* _WHAT TO PRODUCE_
Every entry below must be copied exactly, with nothing left out.

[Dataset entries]
⁂

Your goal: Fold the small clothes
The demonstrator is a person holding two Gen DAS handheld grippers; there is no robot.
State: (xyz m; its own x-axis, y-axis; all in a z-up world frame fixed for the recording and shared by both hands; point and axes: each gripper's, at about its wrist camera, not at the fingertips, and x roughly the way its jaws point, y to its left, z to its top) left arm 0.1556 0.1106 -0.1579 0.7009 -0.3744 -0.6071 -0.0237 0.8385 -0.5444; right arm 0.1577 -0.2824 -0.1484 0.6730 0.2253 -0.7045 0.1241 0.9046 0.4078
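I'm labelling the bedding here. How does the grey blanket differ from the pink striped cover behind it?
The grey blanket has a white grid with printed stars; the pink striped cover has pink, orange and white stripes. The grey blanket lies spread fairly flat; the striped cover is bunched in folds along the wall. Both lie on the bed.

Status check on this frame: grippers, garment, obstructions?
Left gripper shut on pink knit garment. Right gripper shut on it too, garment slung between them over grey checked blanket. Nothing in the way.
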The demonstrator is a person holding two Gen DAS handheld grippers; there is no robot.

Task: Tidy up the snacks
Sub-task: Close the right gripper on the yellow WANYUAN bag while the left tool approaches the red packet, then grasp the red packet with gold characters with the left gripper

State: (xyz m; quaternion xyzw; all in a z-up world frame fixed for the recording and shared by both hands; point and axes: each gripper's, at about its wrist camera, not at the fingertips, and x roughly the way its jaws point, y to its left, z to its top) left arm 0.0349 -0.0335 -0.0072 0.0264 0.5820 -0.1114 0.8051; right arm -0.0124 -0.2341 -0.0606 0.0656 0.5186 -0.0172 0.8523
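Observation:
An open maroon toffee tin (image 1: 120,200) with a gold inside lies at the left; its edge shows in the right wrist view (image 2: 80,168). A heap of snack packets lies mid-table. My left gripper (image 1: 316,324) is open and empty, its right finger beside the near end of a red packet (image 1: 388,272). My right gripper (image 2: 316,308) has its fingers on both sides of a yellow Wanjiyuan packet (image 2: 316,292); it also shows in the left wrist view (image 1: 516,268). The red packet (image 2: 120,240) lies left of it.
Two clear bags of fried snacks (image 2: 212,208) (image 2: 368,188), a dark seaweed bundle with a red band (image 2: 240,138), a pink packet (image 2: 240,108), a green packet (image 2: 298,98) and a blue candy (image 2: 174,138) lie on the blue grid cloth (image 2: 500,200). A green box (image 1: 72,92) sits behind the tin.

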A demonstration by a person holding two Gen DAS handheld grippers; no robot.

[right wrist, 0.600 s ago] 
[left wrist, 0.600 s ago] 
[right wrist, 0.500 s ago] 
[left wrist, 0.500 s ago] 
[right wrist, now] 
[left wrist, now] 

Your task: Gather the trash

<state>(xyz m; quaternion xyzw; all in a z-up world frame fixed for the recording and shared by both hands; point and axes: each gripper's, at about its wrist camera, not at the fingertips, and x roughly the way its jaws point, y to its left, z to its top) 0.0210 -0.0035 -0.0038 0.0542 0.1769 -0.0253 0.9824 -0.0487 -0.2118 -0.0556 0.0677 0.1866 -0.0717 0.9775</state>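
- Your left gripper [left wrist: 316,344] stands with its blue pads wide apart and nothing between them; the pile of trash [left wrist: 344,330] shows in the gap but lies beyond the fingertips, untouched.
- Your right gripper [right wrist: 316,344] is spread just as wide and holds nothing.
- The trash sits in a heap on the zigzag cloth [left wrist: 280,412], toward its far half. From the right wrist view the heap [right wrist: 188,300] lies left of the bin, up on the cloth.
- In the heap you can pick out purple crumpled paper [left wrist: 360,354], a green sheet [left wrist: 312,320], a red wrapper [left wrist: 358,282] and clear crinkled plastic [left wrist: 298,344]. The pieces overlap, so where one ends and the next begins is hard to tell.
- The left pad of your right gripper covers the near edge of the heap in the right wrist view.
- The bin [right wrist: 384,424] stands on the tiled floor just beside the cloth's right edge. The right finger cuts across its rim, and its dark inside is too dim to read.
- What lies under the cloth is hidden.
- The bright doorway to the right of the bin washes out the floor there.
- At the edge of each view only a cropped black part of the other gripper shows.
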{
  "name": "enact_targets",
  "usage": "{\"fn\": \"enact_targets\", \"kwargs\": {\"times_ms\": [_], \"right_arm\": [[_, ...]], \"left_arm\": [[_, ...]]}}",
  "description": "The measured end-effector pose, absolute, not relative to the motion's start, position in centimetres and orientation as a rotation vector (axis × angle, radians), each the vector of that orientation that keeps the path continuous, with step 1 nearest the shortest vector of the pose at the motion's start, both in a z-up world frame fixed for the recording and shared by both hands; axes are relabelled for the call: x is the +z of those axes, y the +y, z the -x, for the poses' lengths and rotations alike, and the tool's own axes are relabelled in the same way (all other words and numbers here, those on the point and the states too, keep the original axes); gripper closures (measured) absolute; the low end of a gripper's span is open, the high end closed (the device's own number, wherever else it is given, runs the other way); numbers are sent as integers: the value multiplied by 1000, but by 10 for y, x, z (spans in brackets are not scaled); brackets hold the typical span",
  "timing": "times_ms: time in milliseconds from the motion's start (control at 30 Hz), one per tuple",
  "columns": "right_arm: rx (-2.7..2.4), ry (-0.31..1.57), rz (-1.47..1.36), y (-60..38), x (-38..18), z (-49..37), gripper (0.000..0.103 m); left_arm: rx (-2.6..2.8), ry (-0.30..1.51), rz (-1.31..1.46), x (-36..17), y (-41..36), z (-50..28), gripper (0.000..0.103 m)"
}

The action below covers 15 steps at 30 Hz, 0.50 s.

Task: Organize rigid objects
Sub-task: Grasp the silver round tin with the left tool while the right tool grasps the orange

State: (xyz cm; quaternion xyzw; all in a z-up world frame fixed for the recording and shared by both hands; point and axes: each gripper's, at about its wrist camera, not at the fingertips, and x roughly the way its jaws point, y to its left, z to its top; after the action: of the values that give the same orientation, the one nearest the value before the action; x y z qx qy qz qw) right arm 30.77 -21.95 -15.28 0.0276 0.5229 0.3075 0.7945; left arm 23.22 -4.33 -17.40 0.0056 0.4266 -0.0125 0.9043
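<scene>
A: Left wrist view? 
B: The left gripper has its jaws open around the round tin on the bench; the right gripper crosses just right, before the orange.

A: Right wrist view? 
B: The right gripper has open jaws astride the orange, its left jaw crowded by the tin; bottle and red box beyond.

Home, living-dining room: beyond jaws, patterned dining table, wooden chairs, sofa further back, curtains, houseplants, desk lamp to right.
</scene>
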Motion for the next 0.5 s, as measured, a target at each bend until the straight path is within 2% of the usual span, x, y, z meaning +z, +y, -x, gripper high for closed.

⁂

* _RESPONSE BELOW_
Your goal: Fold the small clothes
The demonstrator is a person holding two Gen DAS handheld grippers; there is no robot.
State: (xyz m; its own x-axis, y-axis; all in a z-up world frame fixed for the recording and shared by both hands; point and axes: each gripper's, at about its wrist camera, not at the fingertips, and x roughly the way its jaws point, y to its left, z to its top) left arm 0.1556 0.1106 -0.1579 0.7009 -0.3744 -0.6071 -0.0237 0.8385 -0.5444; right arm 0.1577 -0.2824 -0.1484 0.6730 0.2253 -0.7045 0.1241 0.9046 0.4078
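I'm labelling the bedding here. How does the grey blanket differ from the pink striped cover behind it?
The grey blanket has a white grid with printed stars; the pink striped cover has pink, orange and white stripes. The grey blanket lies spread fairly flat; the striped cover is bunched in folds along the wall. Both lie on the bed.

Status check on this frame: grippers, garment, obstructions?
Left gripper shut on pink knit garment. Right gripper shut on it too, garment slung between them over grey checked blanket. Nothing in the way.
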The demonstrator is a person holding two Gen DAS handheld grippers; there is no robot.

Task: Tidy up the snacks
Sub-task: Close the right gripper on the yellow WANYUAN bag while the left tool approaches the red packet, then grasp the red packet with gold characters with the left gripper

State: (xyz m; quaternion xyzw; all in a z-up world frame fixed for the recording and shared by both hands; point and axes: each gripper's, at about its wrist camera, not at the fingertips, and x roughly the way its jaws point, y to its left, z to its top) left arm 0.0349 -0.0335 -0.0072 0.0264 0.5820 -0.1114 0.8051; right arm -0.0124 -0.2341 -0.0606 0.0656 0.5186 -0.0172 0.8523
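Observation:
An open maroon toffee tin (image 1: 120,200) with a gold inside lies at the left; its edge shows in the right wrist view (image 2: 80,168). A heap of snack packets lies mid-table. My left gripper (image 1: 316,324) is open and empty, its right finger beside the near end of a red packet (image 1: 388,272). My right gripper (image 2: 316,308) has its fingers on both sides of a yellow Wanjiyuan packet (image 2: 316,292); it also shows in the left wrist view (image 1: 516,268). The red packet (image 2: 120,240) lies left of it.
Two clear bags of fried snacks (image 2: 212,208) (image 2: 368,188), a dark seaweed bundle with a red band (image 2: 240,138), a pink packet (image 2: 240,108), a green packet (image 2: 298,98) and a blue candy (image 2: 174,138) lie on the blue grid cloth (image 2: 500,200). A green box (image 1: 72,92) sits behind the tin.
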
A demonstration by a person holding two Gen DAS handheld grippers; no robot.

[right wrist, 0.600 s ago] 
[left wrist, 0.600 s ago] 
[right wrist, 0.500 s ago] 
[left wrist, 0.500 s ago] 
[right wrist, now] 
[left wrist, now] 

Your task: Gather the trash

<state>(xyz m; quaternion xyzw; all in a z-up world frame fixed for the recording and shared by both hands; point and axes: each gripper's, at about its wrist camera, not at the fingertips, and x roughly the way its jaws point, y to its left, z to its top) 0.0210 -0.0035 -0.0038 0.0542 0.1769 -0.0253 0.9824 -0.0487 -0.2118 -0.0556 0.0677 0.1866 -0.0717 0.9775</state>
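- Your left gripper [left wrist: 316,344] stands with its blue pads wide apart and nothing between them; the pile of trash [left wrist: 344,330] shows in the gap but lies beyond the fingertips, untouched.
- Your right gripper [right wrist: 316,344] is spread just as wide and holds nothing.
- The trash sits in a heap on the zigzag cloth [left wrist: 280,412], toward its far half. From the right wrist view the heap [right wrist: 188,300] lies left of the bin, up on the cloth.
- In the heap you can pick out purple crumpled paper [left wrist: 360,354], a green sheet [left wrist: 312,320], a red wrapper [left wrist: 358,282] and clear crinkled plastic [left wrist: 298,344]. The pieces overlap, so where one ends and the next begins is hard to tell.
- The left pad of your right gripper covers the near edge of the heap in the right wrist view.
- The bin [right wrist: 384,424] stands on the tiled floor just beside the cloth's right edge. The right finger cuts across its rim, and its dark inside is too dim to read.
- What lies under the cloth is hidden.
- The bright doorway to the right of the bin washes out the floor there.
- At the edge of each view only a cropped black part of the other gripper shows.
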{
  "name": "enact_targets",
  "usage": "{\"fn\": \"enact_targets\", \"kwargs\": {\"times_ms\": [_], \"right_arm\": [[_, ...]], \"left_arm\": [[_, ...]]}}",
  "description": "The measured end-effector pose, absolute, not relative to the motion's start, position in centimetres and orientation as a rotation vector (axis × angle, radians), each the vector of that orientation that keeps the path continuous, with step 1 nearest the shortest vector of the pose at the motion's start, both in a z-up world frame fixed for the recording and shared by both hands; axes are relabelled for the call: x is the +z of those axes, y the +y, z the -x, for the poses' lengths and rotations alike, and the tool's own axes are relabelled in the same way (all other words and numbers here, those on the point and the states too, keep the original axes); gripper closures (measured) absolute; the low end of a gripper's span is open, the high end closed (the device's own number, wherever else it is given, runs the other way); numbers are sent as integers: the value multiplied by 1000, but by 10 for y, x, z (spans in brackets are not scaled); brackets hold the typical span",
  "timing": "times_ms: time in milliseconds from the motion's start (control at 30 Hz), one per tuple",
  "columns": "right_arm: rx (-2.7..2.4), ry (-0.31..1.57), rz (-1.47..1.36), y (-60..38), x (-38..18), z (-49..37), gripper (0.000..0.103 m); left_arm: rx (-2.6..2.8), ry (-0.30..1.51), rz (-1.31..1.46), x (-36..17), y (-41..36), z (-50..28), gripper (0.000..0.103 m)"
}

The action below covers 15 steps at 30 Hz, 0.50 s.

Task: Organize rigid objects
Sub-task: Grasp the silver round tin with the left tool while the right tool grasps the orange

State: (xyz cm; quaternion xyzw; all in a z-up world frame fixed for the recording and shared by both hands; point and axes: each gripper's, at about its wrist camera, not at the fingertips, and x roughly the way its jaws point, y to its left, z to its top; after the action: of the values that give the same orientation, the one nearest the value before the action; x y z qx qy qz qw) right arm 30.77 -21.95 -15.28 0.0276 0.5229 0.3075 0.7945; left arm 23.22 -4.33 -17.40 0.0056 0.4266 -0.0125 0.9043
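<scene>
A: Left wrist view? 
B: The left gripper has its jaws open around the round tin on the bench; the right gripper crosses just right, before the orange.

A: Right wrist view? 
B: The right gripper has open jaws astride the orange, its left jaw crowded by the tin; bottle and red box beyond.

Home, living-dining room: beyond jaws, patterned dining table, wooden chairs, sofa further back, curtains, houseplants, desk lamp to right.
</scene>
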Motion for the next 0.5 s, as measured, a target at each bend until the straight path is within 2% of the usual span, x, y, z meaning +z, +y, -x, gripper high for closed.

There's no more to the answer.